Your instructions ->
Where the records below reach the line containing "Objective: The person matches", start transcribing, and end with the line containing "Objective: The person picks", exactly and with nothing else added.
= = =
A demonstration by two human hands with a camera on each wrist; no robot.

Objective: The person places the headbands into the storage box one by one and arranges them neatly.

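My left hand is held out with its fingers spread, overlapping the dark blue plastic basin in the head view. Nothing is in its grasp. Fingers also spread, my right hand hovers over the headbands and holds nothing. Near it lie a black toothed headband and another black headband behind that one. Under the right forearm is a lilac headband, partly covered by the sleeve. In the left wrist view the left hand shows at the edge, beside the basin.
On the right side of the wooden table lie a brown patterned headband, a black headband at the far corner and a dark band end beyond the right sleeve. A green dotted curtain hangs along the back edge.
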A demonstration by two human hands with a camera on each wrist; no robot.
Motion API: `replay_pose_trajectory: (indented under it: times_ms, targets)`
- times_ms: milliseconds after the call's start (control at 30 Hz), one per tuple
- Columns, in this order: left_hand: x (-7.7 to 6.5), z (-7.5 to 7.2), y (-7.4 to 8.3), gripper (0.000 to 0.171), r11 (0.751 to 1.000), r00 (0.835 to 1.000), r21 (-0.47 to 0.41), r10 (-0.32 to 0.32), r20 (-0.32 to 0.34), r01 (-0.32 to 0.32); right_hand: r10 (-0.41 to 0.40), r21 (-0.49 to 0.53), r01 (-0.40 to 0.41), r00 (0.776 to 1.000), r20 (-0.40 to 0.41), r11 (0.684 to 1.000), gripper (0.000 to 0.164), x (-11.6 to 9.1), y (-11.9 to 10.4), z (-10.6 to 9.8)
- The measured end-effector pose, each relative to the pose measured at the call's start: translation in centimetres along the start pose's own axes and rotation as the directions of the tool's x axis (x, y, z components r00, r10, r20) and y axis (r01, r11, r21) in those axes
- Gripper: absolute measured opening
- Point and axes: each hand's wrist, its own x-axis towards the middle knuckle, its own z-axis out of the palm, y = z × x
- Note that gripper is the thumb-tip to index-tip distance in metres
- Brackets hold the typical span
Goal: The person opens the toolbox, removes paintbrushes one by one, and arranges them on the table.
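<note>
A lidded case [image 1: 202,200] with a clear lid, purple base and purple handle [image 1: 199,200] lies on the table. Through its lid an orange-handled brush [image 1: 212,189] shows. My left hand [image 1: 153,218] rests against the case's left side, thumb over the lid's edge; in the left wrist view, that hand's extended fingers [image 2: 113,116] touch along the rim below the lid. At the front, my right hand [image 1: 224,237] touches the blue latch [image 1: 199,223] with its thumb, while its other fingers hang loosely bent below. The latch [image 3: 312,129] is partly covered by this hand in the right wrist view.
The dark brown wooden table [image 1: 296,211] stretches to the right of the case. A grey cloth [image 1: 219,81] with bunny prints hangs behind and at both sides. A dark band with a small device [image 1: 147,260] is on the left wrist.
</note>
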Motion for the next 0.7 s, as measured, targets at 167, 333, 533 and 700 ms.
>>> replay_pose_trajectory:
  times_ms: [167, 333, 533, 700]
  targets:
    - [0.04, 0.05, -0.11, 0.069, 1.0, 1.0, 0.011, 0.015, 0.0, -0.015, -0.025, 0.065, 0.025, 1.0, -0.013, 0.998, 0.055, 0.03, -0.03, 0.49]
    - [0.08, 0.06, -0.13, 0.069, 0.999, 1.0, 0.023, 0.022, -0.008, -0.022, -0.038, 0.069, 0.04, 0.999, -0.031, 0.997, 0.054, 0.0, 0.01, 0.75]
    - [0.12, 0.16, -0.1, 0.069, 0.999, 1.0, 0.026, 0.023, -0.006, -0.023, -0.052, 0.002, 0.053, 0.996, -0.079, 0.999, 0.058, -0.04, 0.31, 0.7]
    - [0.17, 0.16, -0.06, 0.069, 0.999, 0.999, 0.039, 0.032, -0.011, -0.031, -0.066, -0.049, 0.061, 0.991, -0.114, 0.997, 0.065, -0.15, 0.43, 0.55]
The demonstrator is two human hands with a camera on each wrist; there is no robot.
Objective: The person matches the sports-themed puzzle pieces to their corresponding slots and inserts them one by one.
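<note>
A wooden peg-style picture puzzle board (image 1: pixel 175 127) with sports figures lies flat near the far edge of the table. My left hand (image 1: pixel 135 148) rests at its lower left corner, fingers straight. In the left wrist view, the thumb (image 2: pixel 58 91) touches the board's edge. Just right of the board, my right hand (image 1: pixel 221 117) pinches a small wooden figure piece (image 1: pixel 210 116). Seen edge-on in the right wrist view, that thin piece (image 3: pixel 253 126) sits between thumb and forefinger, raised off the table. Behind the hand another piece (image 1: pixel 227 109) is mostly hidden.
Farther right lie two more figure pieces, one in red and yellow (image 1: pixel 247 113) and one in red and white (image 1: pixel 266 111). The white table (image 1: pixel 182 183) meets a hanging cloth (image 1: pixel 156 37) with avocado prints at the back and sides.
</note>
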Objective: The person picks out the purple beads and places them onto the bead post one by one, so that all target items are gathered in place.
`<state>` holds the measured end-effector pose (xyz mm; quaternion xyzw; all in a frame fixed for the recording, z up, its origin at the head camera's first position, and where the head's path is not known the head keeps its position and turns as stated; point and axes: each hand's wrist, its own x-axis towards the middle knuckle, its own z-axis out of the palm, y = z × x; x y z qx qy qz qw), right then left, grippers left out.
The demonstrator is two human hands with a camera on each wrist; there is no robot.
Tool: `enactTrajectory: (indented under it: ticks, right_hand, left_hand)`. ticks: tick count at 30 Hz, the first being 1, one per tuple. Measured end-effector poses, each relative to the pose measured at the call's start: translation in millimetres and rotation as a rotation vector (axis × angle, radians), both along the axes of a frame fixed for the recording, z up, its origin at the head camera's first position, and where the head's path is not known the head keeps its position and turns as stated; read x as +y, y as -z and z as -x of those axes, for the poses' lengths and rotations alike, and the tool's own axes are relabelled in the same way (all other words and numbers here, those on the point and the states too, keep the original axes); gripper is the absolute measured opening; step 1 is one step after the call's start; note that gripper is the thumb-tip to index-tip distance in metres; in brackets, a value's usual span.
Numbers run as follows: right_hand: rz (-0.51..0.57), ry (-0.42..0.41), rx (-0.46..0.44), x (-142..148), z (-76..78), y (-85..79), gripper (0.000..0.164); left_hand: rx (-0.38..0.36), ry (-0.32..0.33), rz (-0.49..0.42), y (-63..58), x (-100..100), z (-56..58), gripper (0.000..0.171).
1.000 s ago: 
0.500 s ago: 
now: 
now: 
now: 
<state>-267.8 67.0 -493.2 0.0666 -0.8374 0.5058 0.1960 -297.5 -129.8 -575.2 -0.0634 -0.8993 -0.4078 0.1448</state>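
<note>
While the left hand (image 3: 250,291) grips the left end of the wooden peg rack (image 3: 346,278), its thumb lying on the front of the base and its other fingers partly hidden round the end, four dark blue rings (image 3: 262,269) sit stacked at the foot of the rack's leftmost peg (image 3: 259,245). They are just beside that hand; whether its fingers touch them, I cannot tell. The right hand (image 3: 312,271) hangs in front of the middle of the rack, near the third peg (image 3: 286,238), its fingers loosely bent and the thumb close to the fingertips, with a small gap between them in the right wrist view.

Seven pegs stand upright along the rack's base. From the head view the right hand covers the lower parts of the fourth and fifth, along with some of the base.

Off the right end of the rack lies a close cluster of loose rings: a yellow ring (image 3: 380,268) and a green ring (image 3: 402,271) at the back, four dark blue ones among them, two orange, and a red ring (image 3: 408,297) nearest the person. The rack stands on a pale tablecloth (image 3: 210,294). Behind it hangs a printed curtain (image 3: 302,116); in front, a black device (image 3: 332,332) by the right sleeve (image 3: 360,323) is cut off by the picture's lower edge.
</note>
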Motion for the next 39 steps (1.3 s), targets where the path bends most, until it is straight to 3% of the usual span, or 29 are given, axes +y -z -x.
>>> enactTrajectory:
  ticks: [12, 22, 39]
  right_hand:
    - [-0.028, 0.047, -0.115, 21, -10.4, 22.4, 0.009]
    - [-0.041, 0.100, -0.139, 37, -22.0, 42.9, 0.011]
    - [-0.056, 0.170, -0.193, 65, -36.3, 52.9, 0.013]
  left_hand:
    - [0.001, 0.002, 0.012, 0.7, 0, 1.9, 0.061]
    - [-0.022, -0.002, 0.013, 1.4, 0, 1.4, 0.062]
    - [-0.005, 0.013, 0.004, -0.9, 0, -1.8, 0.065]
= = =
Expected answer ->
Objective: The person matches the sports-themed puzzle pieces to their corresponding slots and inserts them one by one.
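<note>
A wooden peg-style picture puzzle board (image 1: pixel 175 127) with sports figures lies flat near the far edge of the table. My left hand (image 1: pixel 135 148) rests at its lower left corner, fingers straight. In the left wrist view, the thumb (image 2: pixel 58 91) touches the board's edge. Just right of the board, my right hand (image 1: pixel 221 117) pinches a small wooden figure piece (image 1: pixel 210 116). Seen edge-on in the right wrist view, that thin piece (image 3: pixel 253 126) sits between thumb and forefinger, raised off the table. Behind the hand another piece (image 1: pixel 227 109) is mostly hidden.
Farther right lie two more figure pieces, one in red and yellow (image 1: pixel 247 113) and one in red and white (image 1: pixel 266 111). The white table (image 1: pixel 182 183) meets a hanging cloth (image 1: pixel 156 37) with avocado prints at the back and sides.
</note>
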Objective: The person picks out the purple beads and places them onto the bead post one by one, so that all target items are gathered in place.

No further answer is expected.